• **What you are asked to do**:
Exactly as written, return every line of the data below.
START Given entries
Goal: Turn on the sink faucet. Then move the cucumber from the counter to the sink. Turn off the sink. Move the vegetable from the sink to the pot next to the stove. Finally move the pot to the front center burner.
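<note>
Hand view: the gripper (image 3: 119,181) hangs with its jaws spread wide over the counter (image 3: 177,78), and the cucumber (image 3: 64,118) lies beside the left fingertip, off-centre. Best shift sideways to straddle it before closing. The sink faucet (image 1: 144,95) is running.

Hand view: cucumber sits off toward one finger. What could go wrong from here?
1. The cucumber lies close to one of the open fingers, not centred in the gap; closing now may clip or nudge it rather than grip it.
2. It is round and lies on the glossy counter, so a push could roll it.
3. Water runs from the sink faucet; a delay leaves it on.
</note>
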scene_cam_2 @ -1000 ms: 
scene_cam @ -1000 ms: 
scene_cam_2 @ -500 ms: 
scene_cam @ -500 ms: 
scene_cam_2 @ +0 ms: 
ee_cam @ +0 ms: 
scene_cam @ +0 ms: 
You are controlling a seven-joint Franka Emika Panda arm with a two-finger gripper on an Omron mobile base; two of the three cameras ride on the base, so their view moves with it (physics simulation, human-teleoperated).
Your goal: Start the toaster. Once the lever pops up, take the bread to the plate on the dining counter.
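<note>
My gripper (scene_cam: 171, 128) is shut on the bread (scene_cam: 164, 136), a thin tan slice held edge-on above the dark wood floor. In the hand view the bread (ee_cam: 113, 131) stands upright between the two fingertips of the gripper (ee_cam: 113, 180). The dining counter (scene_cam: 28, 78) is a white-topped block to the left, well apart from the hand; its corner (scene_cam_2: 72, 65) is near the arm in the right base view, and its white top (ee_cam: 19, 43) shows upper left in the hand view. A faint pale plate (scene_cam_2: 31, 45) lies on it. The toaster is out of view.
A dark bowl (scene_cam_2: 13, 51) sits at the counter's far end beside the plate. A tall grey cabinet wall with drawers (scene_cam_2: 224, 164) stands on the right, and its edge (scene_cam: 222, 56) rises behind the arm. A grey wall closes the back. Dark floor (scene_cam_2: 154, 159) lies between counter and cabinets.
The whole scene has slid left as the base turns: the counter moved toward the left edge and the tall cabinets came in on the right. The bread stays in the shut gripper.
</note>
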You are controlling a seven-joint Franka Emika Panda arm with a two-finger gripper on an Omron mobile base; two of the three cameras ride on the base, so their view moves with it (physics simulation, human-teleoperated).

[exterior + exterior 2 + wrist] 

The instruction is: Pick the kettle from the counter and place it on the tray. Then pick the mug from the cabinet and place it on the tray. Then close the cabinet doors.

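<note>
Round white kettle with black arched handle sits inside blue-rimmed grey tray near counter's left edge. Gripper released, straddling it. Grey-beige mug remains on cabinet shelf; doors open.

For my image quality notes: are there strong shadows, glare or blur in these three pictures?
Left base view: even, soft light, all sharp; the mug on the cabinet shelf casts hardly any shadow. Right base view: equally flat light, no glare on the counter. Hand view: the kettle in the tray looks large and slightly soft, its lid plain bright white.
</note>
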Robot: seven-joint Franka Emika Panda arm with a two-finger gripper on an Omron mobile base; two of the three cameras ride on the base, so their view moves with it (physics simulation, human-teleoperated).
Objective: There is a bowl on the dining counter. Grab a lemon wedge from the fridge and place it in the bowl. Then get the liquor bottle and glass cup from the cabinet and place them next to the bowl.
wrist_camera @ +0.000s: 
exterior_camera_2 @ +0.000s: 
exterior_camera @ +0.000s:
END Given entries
• **Result of this task**:
Goal: Turn on the sink faucet. Then move the cucumber from the counter to the sink. Turn off the sink. Move the vegetable from the sink to the pot next to the stove. Finally move the pot to the front center burner.
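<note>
Hand view: the gripper (image 3: 119,181) hangs with its jaws spread wide over the counter (image 3: 177,78), and the cucumber (image 3: 64,118) lies beside the left fingertip, off-centre. Best shift sideways to straddle it before closing. The sink faucet (image 1: 144,95) is running.

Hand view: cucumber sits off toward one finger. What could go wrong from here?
1. The cucumber lies close to one of the open fingers, not centred in the gap; closing now may clip or nudge it rather than grip it.
2. It is round and lies on the glossy counter, so a push could roll it.
3. Water runs from the sink faucet; a delay leaves it on.
</note>
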scene_cam_2 @ -1000 ms: 
scene_cam @ -1000 ms: 
scene_cam_2 @ -500 ms: 
scene_cam @ -500 ms: 
scene_cam_2 @ +0 ms: 
ee_cam @ +0 ms: 
scene_cam @ +0 ms: 
You are controlling a seven-joint Franka Emika Panda arm with a two-finger gripper on an Omron mobile base; two of the three cameras ride on the base, so their view moves with it (physics simulation, human-teleoperated).
Your goal: Start the toaster. Once the lever pops up, take the bread to the plate on the dining counter.
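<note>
My gripper (scene_cam: 171, 128) is shut on the bread (scene_cam: 164, 136), a thin tan slice held edge-on above the dark wood floor. In the hand view the bread (ee_cam: 113, 131) stands upright between the two fingertips of the gripper (ee_cam: 113, 180). The dining counter (scene_cam: 28, 78) is a white-topped block to the left, well apart from the hand; its corner (scene_cam_2: 72, 65) is near the arm in the right base view, and its white top (ee_cam: 19, 43) shows upper left in the hand view. A faint pale plate (scene_cam_2: 31, 45) lies on it. The toaster is out of view.
A dark bowl (scene_cam_2: 13, 51) sits at the counter's far end beside the plate. A tall grey cabinet wall with drawers (scene_cam_2: 224, 164) stands on the right, and its edge (scene_cam: 222, 56) rises behind the arm. A grey wall closes the back. Dark floor (scene_cam_2: 154, 159) lies between counter and cabinets.
The whole scene has slid left as the base turns: the counter moved toward the left edge and the tall cabinets came in on the right. The bread stays in the shut gripper.
</note>
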You are controlling a seven-joint Franka Emika Panda arm with a two-finger gripper on an Omron mobile base; two of the three cameras ride on the base, so their view moves with it (physics simulation, human-teleoperated).

[exterior + exterior 2 + wrist] 

The instruction is: Pick the kettle from the counter and place it on the tray. Then pick the mug from the cabinet and place it on the tray. Then close the cabinet doors.

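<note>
Round white kettle with black arched handle sits inside blue-rimmed grey tray near counter's left edge. Gripper released, straddling it. Grey-beige mug remains on cabinet shelf; doors open.

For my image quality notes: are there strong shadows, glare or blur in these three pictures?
Left base view: even, soft light, all sharp; the mug on the cabinet shelf casts hardly any shadow. Right base view: equally flat light, no glare on the counter. Hand view: the kettle in the tray looks large and slightly soft, its lid plain bright white.
</note>
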Robot: seven-joint Franka Emika Panda arm with a two-finger gripper on an Omron mobile base; two of the three cameras ride on the base, so their view moves with it (physics simulation, human-teleoperated).
Objective: There is a bowl on the dining counter. Grab a lemon wedge from the fridge and place it in the bowl. Then get the liquor bottle and glass cup from the cabinet and place them next to the bowl.
wrist_camera @ +0.000s: 
exterior_camera_2 @ +0.000s: 
exterior_camera @ +0.000s:

For this exercise, nothing further remains.